#### Task prompt
Check each line of the material below for the word "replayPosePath". Say how many lines have it, and nothing else.

#### Data in this exercise
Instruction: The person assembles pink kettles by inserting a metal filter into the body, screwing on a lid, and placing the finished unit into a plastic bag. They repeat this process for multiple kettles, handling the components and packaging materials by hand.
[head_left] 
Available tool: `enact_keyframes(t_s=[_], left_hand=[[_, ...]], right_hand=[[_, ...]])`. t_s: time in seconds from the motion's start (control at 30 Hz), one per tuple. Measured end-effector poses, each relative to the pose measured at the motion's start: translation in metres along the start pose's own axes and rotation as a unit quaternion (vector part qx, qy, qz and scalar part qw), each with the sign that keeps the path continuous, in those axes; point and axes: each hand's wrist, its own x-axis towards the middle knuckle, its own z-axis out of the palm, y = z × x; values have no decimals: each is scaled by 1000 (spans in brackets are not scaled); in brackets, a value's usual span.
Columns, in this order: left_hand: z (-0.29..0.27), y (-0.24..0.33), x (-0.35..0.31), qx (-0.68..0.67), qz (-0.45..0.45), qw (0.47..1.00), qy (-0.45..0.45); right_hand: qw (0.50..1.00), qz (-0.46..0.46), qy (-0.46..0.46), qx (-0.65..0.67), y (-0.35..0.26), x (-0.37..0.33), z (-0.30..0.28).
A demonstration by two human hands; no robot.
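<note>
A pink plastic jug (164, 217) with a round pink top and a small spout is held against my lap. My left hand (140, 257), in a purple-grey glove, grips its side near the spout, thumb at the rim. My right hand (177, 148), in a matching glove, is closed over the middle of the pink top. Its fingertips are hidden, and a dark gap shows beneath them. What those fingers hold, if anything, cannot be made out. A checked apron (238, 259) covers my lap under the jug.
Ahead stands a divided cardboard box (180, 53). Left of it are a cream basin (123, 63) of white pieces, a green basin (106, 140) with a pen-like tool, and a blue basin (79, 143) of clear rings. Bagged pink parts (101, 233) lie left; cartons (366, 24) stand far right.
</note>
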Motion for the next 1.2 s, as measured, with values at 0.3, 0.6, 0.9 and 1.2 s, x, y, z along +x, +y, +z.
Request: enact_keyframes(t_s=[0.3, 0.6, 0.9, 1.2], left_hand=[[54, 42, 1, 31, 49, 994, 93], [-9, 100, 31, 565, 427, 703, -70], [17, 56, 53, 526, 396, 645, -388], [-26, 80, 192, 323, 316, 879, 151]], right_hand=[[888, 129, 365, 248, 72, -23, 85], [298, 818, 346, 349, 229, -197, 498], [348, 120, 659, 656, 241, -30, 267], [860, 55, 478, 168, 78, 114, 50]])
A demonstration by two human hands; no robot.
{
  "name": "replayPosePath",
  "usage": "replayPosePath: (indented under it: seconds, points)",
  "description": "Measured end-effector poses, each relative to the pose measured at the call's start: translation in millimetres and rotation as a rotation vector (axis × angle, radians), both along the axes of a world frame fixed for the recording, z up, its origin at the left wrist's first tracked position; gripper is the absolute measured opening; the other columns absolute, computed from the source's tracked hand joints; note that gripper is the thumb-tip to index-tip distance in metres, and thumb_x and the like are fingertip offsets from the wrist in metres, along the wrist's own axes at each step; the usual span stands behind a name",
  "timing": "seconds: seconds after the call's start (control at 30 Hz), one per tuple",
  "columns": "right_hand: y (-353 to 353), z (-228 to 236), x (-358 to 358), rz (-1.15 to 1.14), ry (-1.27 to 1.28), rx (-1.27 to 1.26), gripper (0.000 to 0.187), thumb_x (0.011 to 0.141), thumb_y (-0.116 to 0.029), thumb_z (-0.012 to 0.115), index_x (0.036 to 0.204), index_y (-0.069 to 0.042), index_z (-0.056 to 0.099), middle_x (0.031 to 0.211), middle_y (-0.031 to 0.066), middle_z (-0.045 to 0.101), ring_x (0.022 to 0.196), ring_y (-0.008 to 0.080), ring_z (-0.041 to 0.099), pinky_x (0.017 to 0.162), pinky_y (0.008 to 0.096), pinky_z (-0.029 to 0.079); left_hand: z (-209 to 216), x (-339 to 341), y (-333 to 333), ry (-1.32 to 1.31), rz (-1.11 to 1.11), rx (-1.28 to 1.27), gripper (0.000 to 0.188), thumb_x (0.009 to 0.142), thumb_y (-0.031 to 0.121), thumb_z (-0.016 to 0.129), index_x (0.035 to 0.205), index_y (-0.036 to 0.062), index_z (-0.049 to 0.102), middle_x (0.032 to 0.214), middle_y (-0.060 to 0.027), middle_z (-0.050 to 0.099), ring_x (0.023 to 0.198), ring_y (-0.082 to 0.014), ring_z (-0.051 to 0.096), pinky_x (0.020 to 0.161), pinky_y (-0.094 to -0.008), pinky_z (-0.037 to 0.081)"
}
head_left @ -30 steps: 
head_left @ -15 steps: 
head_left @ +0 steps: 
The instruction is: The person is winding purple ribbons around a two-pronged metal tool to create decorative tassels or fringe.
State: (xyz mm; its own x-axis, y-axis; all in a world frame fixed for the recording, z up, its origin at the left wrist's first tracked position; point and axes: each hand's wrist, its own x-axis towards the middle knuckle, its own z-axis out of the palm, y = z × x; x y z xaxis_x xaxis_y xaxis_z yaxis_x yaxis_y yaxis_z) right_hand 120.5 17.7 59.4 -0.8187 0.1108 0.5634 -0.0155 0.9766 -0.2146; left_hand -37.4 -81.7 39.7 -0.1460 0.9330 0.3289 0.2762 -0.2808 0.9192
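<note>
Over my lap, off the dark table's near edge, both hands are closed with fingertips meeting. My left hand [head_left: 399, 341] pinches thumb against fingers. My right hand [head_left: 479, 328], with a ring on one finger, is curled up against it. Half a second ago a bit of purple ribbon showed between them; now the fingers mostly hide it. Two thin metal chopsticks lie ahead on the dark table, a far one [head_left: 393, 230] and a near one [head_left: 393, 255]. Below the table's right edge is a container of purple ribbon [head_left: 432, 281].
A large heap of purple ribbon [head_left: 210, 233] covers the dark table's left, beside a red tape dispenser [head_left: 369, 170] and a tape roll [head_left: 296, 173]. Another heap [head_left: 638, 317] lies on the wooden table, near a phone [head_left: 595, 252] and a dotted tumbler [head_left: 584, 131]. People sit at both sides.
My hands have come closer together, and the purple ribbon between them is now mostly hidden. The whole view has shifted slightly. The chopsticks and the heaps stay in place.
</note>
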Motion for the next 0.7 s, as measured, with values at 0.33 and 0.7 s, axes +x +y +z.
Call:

#### Your response
2